Estas conferencias que tanto significaban, que eran de vital importancia para tantos seres humanos, fracasaron, defraudando brutalmente muchas esperanzas. Fallaron porque no satisficieron las aspiraciones de los pueblos pobres. Entre las causas del fracaso se pueden citar:

  1. La insuficiente voluntad política de los países desarrollados;
  2. La falta de poder de decisión de los delegados;
  3. La falta de agilidad de la maquinaria institucional de la UNCTAD;
  4. La excesiva rigidez de las plataformas en cuestión de todas las naciones.
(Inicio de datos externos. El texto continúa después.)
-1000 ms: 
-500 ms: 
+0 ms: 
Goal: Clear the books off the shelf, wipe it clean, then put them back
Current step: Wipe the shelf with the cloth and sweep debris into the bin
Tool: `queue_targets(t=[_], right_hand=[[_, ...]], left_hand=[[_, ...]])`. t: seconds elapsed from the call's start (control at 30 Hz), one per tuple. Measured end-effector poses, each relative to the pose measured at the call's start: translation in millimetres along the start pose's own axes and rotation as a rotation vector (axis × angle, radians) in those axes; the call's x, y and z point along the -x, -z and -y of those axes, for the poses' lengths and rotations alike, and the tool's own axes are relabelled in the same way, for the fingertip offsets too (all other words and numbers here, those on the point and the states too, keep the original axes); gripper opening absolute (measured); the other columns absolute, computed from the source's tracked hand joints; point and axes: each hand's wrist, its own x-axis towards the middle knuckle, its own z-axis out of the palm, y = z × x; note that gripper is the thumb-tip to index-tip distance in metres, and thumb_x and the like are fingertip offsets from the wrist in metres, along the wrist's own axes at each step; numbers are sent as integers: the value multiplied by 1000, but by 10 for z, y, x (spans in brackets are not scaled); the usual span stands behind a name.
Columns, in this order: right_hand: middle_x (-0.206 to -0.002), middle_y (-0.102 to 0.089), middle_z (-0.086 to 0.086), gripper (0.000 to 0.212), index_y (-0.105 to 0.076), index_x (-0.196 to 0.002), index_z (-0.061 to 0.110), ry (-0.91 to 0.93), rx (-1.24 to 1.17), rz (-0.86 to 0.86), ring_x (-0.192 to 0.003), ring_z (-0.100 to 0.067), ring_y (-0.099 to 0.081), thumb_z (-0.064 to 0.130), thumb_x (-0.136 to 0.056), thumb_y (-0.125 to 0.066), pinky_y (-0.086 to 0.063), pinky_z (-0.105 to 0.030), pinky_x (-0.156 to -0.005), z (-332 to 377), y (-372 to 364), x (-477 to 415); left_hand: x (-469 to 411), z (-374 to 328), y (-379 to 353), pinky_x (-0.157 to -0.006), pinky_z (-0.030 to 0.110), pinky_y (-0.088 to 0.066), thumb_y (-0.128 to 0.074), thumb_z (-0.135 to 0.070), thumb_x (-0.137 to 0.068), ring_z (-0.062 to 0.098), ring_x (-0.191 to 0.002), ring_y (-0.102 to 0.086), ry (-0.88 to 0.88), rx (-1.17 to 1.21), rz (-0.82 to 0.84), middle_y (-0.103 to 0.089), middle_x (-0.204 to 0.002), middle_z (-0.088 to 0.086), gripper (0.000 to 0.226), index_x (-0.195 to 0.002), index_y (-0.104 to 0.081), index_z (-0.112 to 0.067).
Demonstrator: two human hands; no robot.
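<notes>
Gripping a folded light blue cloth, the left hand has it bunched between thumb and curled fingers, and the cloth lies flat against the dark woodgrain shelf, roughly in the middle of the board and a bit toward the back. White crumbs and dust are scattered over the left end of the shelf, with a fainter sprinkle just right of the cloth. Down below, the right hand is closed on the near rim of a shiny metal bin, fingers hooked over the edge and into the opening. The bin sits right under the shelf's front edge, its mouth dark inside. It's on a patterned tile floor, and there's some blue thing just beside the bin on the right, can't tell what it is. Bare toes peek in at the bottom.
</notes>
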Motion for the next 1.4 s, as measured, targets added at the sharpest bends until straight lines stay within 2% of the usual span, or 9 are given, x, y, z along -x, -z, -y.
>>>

Como es fácil darse cuenta, las causas principales son las dos primeras, pues es ahí donde reside la voluntad y el poder de llevar o no a cabo una cooperación eficaz y justa que solucione los problemas al Tercer Mundo.
La cooperación solicitada por los países en vías de desarrollo, de los cuales forma parte América Latina, no se obtendrá –y no sólo por el egoísmo impresionante, feroz y terrible de las sociedades adelantadas, sino porque éstas padecen, a nivel de riqueza, la enfermedad misma de las atrasadas: la desconfianza, sectores pobres, dentro de su sociedad opulenta, la crisis entre crecimiento económico y estratificación estructural. Las naciones ricas, cuando actúan en el marco de sus países respectivos, lo hacen sin consideración de las repercusiones que sus medidas correctoras de carácter económico tendrían para el resto del mundo; ejemplo de ello es el programa del ex presidente Lyndon B. Johnson para solucionar el déficit de la balanza de pagos de Estados Unidos puesto en marcha en 1968. Este estado es el primer exponente de esta actitud.
Ante estos hechos, América Latina debe sacar una conclusión esencial: que el mundo entra en una fase de crecientes tensiones económicas, políticas y sociales, o sea, una tirantez revolucionaria que es preciso entender y racionalizar. El progreso de los pueblos en vías de desarrollo no se va a lograr por la ayuda, la cooperación o el desprendimiento de las naciones industriales, sino por su propio esfuerzo. Esta es la verdad que es necesario entender.


1 El Día, abril 12 de 1968.

2 Ibid., febrero 25 de 1968.

3 El Día, abril 12 de 1968 y octubre 29 de 1968.

4 Elías Condal, Imagen estructural del gorila (México, 1968), p. 8.

5 The Economist para América Latina (enero 26 de 1968), p. 8.